Tes lèvres sont douces à mes aréoles, je regarde nos peaux en contact, dans l’ombre.

En déchaussant tes lunettes, tu as perdu des années, je vois un enfant au visage rond, aux pommettes malicieuses, un gourmand de vie qui tète, yeux fermés.

Ta langue qui tourne sur mes tétons corrige l’image : l’âge t’a rendu plus gourmet.

J’aimerais aller au contact de ta peau, j’essaie de me glisser sous ta chemise, mais…

Alors, je range mes doigts bien au chaud derrière tes oreilles, mes pouces divaguent sur tes joues. Mes mains sont l’écrin d’un visage que je veux pouvoir reconnaître même lorsque la vie m’aura enlevé la vue.

Je colle ma joue à ta joue, doucement je me promène sur ton visage, je te dé-figure : mon nez, mon menton, mes lèvres, mon front veulent se fondre dans ton nez, ton menton, tes lèvres, ton front. Face contre face, caresse contre douceur.

Je te prends, toi. J’ai ta tête entre mes mains, je contrôle ton monde. Entre mes mains, tout un univers de traditions en offrande.

Tu t’enivres, nous nous respirons, plus fort, je t’éloigne par réflexe.

Je reviens, j’ai encore faim, je te croque le coin de l’œil, nos bouches se cherchent, ma langue te lèche, un peu, et se refuse.

La tête me tourne, à partager ta bulle je frôle l’hypoxie.

Je dois retourner au monde.

Vérifier que la terre n’a pas trop tourné sans nous.

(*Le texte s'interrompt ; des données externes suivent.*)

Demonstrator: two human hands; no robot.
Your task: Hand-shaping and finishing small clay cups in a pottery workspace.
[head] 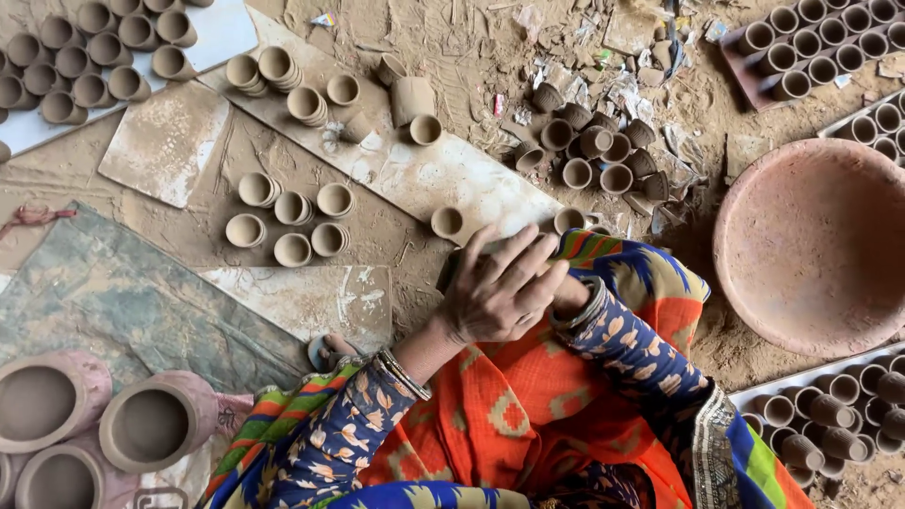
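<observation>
My left hand (495,297) lies flat, fingers stretched out, over my lap and covers most of my right hand (568,294), of which only the bangled wrist shows. A dark edge of something (447,270) pokes out under the left fingertips; what it is I cannot tell. Two small unfired clay cups (446,221) (568,220) stand on the dirt just beyond my hands, at the end of a long white board (415,174).
Several small cups (290,209) stand grouped on the ground to the left; darker cups (594,151) lie heaped among litter. Trays of cups fill the top left (85,57), top right (820,38) and bottom right (830,415). A large clay bowl (820,245) sits right; bigger pots (151,419) bottom left.
</observation>
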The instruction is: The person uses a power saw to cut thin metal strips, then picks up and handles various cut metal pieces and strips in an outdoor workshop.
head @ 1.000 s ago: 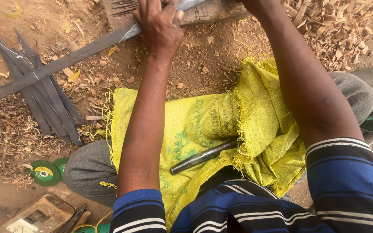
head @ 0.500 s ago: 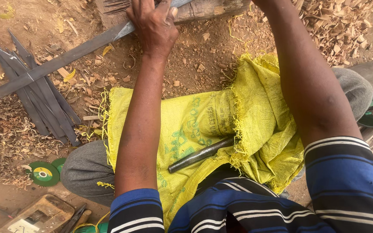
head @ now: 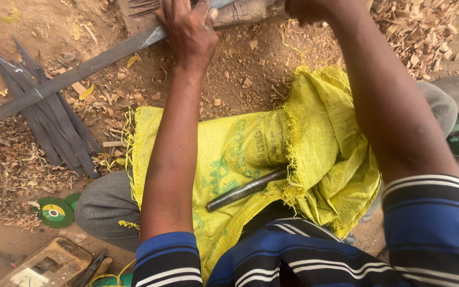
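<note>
From my feed, the long dark metal strip (head: 81, 72) runs diagonally from the left edge up to the top centre, where its bright end lies across a wooden block (head: 240, 13). My left hand (head: 189, 32) presses down on that end, fingers curled over it. My right hand (head: 306, 9) is clenched at the top edge, just right of the block; I cannot tell what it holds, since the frame cuts it off. Under both forearms a yellow woven sack (head: 240, 154) covers my lap, and a short dark steel rod (head: 246, 190) lies loose on it. Left of the sack, a bundle of dark metal strips (head: 54, 122) rests on the dirt beneath the long strip. Green grinding discs (head: 54, 212) lie near my left knee, wood shavings (head: 415, 29) at the upper right.
</note>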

En franchissant la porte, je fais un grand pas pour ne pas trébucher, j’enjambe ce gouffre qui s’est creusé, entre l’irréalité vraie du vécu et le réel faux de la rue.

Mes pas hésitent sur le pavé avant de se remettre au rythme des autres.

Les marronniers font chanter les feuilles et soulèvent mes cheveux. J’aimerais dompter cette crinière, folle ivraie, cette folie vraie. Je dégage mes yeux : les arbres penchent, craquent les branches sous le poids des pommes rougies, promesses sucrées, avenir à croquer.

Je croise des squelettes. Une vieille dame, cheveux gris cachés sous un chapeau de laine, promène son chien en laisse. Elle tourne la tête, semble me reconnaître et me dit « bonjour ».

Je te laisse, rattrape-moi.

Je mets de la distance, réclame-moi.

Je me réserve, entame-moi.



 



J’ai poussé la porte, un jeudi.

Tu m’attendais encore, sans que je puisse dire les minutes, les mois et les années.

J’ai attendu aussi ton désir d’encore, j’ai cru avoir rêvé tes yeux doux, j’ai regretté le réel. Je tire la chevillette, je vois ta bobine, je rembobine.

En posant ma veste et mon sac sur le banc, j’ai ressenti un plaisir libératoire : enlever sa burqa pour vivre, à l’abri des regards, sous tes yeux. Je dépose les larmes à l’entrée, la porte fermée je me sens pacifique, mes rancœurs s’évaporent à l’approche de tes pupilles câlines. Le monde est toujours là, derrière la vitre, il y a peut-être plus de passage, je ne vois que des silhouettes qui s’éloignent, je deviens myope, il n’y a plus que toi sans flou.

Sens fous.

Tu m’as servi un autre verre, le même, sans demander.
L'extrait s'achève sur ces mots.